EXERCISE PROMPT
Word for word, reproduce each line of the data below, omitting every image.

Stored items from a collection
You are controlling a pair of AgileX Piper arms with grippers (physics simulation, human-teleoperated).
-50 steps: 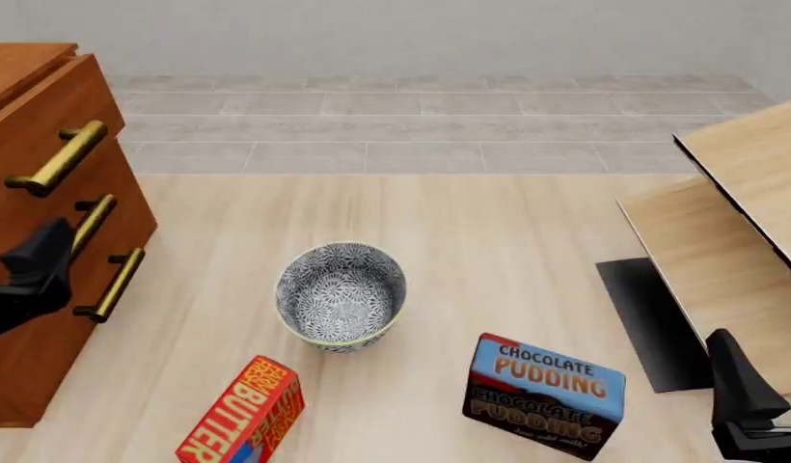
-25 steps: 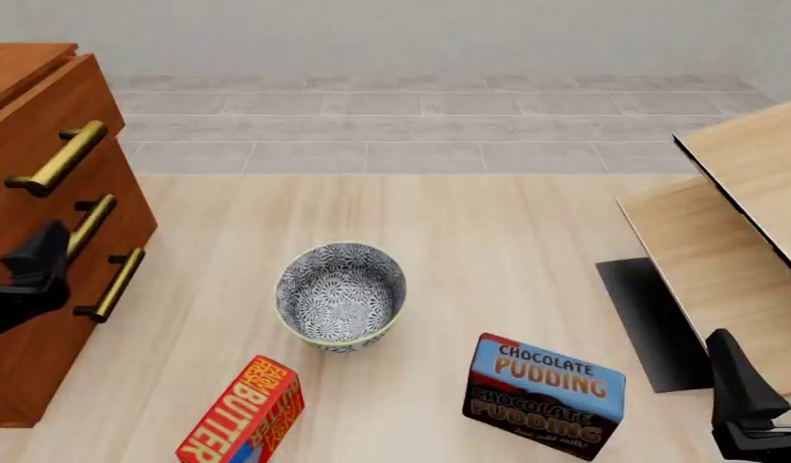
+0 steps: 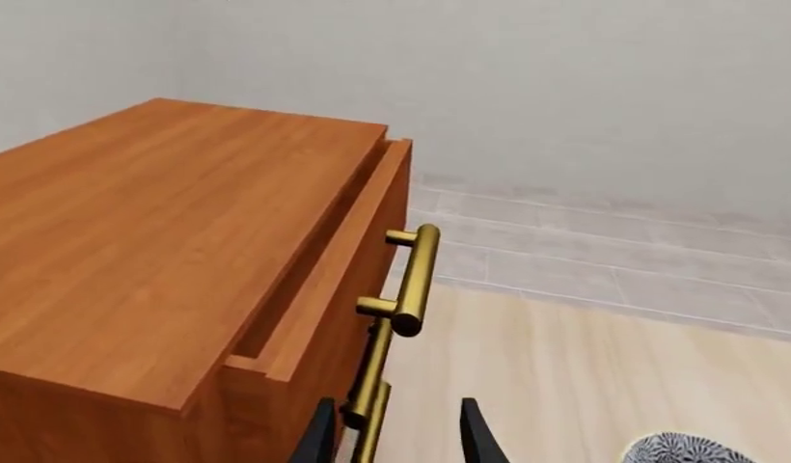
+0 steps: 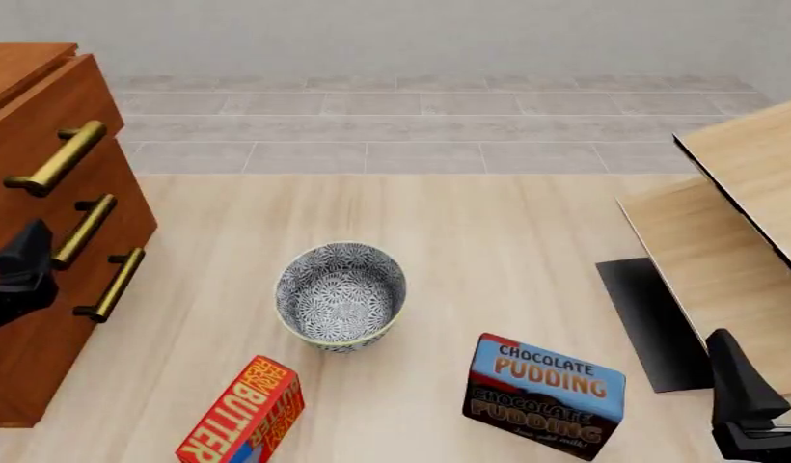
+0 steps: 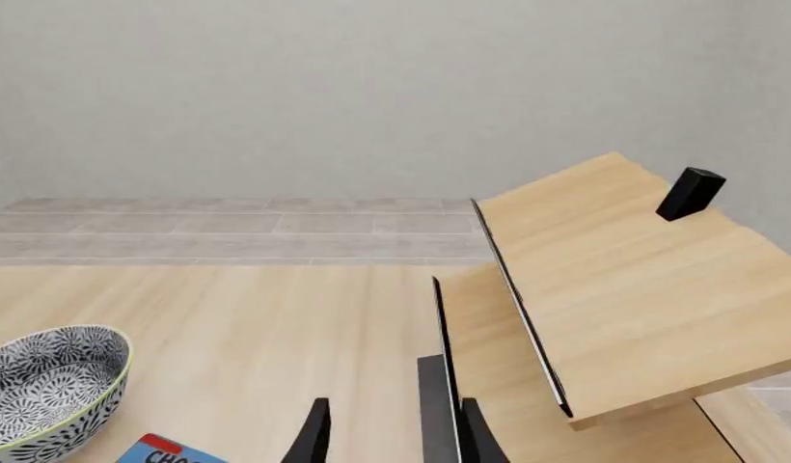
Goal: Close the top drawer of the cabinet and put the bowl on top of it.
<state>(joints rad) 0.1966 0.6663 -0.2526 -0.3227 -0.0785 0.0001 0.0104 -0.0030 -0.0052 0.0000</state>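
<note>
The reddish-brown cabinet (image 4: 36, 318) stands at the left edge of the table. Its top drawer (image 4: 74, 116) sticks out a little, and the left wrist view shows a gap behind the drawer front (image 3: 338, 260) and its brass handle (image 3: 410, 280). My left gripper (image 4: 22, 258) hovers open in front of the drawer fronts, level with the middle handle, holding nothing; its fingertips (image 3: 321, 436) flank the lower handles. The patterned bowl (image 4: 341, 293) sits upright mid-table, also seen as bowl (image 5: 48, 386). My right gripper (image 4: 746, 391) rests open at the near right, far from the bowl.
A chocolate pudding box (image 4: 544, 394) stands right of the bowl, and a butter box (image 4: 241, 415) lies near the front edge to its left. Pale light-wood furniture (image 4: 743, 212) with a dark panel fills the right side. A tiled floor lies beyond the table.
My left gripper has drifted left and slightly back from the drawer handles. The drawer, bowl and right arm have not moved.
</note>
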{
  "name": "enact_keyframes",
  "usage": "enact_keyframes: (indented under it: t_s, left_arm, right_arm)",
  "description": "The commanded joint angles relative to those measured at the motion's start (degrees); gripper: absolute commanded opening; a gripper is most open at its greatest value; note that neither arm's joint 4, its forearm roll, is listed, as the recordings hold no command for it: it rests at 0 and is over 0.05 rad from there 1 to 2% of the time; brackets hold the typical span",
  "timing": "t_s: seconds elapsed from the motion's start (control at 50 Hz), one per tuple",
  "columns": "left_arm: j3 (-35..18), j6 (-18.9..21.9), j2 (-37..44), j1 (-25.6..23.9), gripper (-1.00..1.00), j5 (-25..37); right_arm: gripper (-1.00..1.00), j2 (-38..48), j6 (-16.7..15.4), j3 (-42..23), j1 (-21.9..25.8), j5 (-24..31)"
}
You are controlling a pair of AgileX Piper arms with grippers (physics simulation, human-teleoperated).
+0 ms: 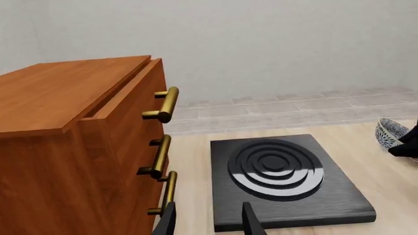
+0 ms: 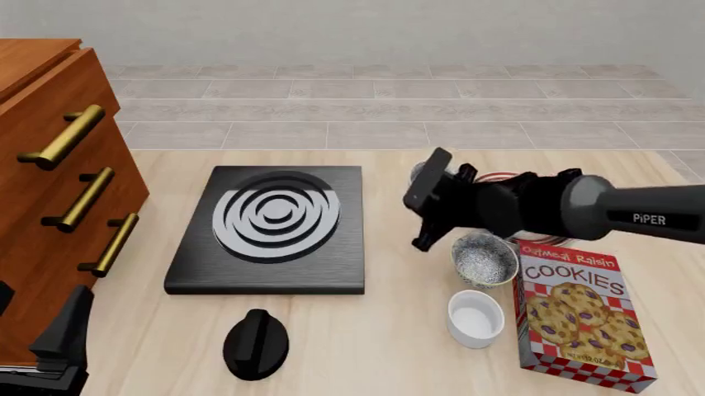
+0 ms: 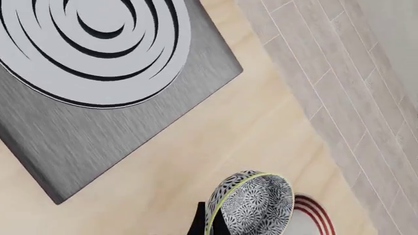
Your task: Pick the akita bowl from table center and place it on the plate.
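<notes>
One step remains: the right gripper (image 3: 207, 226), clamped on the akita bowl (image 3: 251, 205) rim, carries it tilted beside the plate (image 3: 313, 220), not yet set down.

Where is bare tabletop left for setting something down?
Free: the strip between the hotplate and the table's far edge, and the near patch between the knob and the white cup. Crowded: the right side, where cup, speckled bowl and cookie box cluster, with the right fingers holding the akita bowl by the plate.
</notes>
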Motion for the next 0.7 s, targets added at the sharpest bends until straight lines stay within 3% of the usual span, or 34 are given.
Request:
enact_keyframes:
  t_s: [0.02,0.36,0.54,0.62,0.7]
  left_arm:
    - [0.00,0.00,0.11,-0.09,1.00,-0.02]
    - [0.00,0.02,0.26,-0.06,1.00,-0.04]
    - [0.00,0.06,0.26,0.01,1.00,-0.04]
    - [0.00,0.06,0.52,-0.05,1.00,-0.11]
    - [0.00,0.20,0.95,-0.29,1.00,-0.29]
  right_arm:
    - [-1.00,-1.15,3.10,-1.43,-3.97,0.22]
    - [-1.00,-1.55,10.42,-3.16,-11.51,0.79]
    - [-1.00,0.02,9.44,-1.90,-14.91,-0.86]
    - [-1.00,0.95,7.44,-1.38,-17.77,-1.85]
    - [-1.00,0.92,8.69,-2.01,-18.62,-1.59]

SOLUTION
You are controlling a pair of AgileX Piper arms with grippers (physics simulation, human-teleoperated).
-50 steps: 
-25 steps: 
+0 steps: 
+0 steps: 
+0 steps: 
Goal: Close the top drawer of the cabinet and put the bowl on top of it.
<state>(joints rad) 0.1966 0.6663 -0.2526 -0.3227 -0.0785 0.0001 0.0104 -0.0030 -0.0052 0.0000</state>
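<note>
The reddish-brown cabinet (image 4: 36, 318) stands at the left edge of the table. Its top drawer (image 4: 74, 116) sticks out a little, and the left wrist view shows a gap behind the drawer front (image 3: 338, 260) and its brass handle (image 3: 410, 280). My left gripper (image 4: 22, 258) hovers open in front of the drawer fronts, level with the middle handle, holding nothing; its fingertips (image 3: 321, 436) flank the lower handles. The patterned bowl (image 4: 341, 293) sits upright mid-table, also seen as bowl (image 5: 48, 386). My right gripper (image 4: 746, 391) rests open at the near right, far from the bowl.
A chocolate pudding box (image 4: 544, 394) stands right of the bowl, and a butter box (image 4: 241, 415) lies near the front edge to its left. Pale light-wood furniture (image 4: 743, 212) with a dark panel fills the right side. A tiled floor lies beyond the table.
My left gripper has drifted left and slightly back from the drawer handles. The drawer, bowl and right arm have not moved.
</note>
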{
  "name": "enact_keyframes",
  "usage": "enact_keyframes: (indented under it: t_s, left_arm, right_arm)",
  "description": "The commanded joint angles relative to those measured at the motion's start (degrees); gripper: absolute commanded opening; a gripper is most open at its greatest value; note that neither arm's joint 4, its forearm roll, is listed, as the recordings hold no command for it: it rests at 0 and is over 0.05 rad from there 1 to 2% of the time; brackets hold the typical span",
  "timing": "t_s: seconds elapsed from the motion's start (control at 50 Hz), one per tuple",
  "columns": "left_arm: j3 (-35..18), j6 (-18.9..21.9), j2 (-37..44), j1 (-25.6..23.9), gripper (-1.00..1.00), j5 (-25..37); right_arm: gripper (-1.00..1.00), j2 (-38..48), j6 (-16.7..15.4), j3 (-42..23), j1 (-21.9..25.8), j5 (-24..31)"
}
You are controlling a pair of AgileX Piper arms with grippers (physics simulation, human-teleoperated).
+0 ms: 
+0 ms: 
+0 ms: 
Your task: Pick the akita bowl from table center and place it on the plate.
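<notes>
One step remains: the right gripper (image 3: 207, 226), clamped on the akita bowl (image 3: 251, 205) rim, carries it tilted beside the plate (image 3: 313, 220), not yet set down.

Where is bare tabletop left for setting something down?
Free: the strip between the hotplate and the table's far edge, and the near patch between the knob and the white cup. Crowded: the right side, where cup, speckled bowl and cookie box cluster, with the right fingers holding the akita bowl by the plate.
</notes>
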Motion for the next 0.7 s, targets added at the sharpest bends until straight lines stay within 3% of the usual span, or 34 are given.
Request:
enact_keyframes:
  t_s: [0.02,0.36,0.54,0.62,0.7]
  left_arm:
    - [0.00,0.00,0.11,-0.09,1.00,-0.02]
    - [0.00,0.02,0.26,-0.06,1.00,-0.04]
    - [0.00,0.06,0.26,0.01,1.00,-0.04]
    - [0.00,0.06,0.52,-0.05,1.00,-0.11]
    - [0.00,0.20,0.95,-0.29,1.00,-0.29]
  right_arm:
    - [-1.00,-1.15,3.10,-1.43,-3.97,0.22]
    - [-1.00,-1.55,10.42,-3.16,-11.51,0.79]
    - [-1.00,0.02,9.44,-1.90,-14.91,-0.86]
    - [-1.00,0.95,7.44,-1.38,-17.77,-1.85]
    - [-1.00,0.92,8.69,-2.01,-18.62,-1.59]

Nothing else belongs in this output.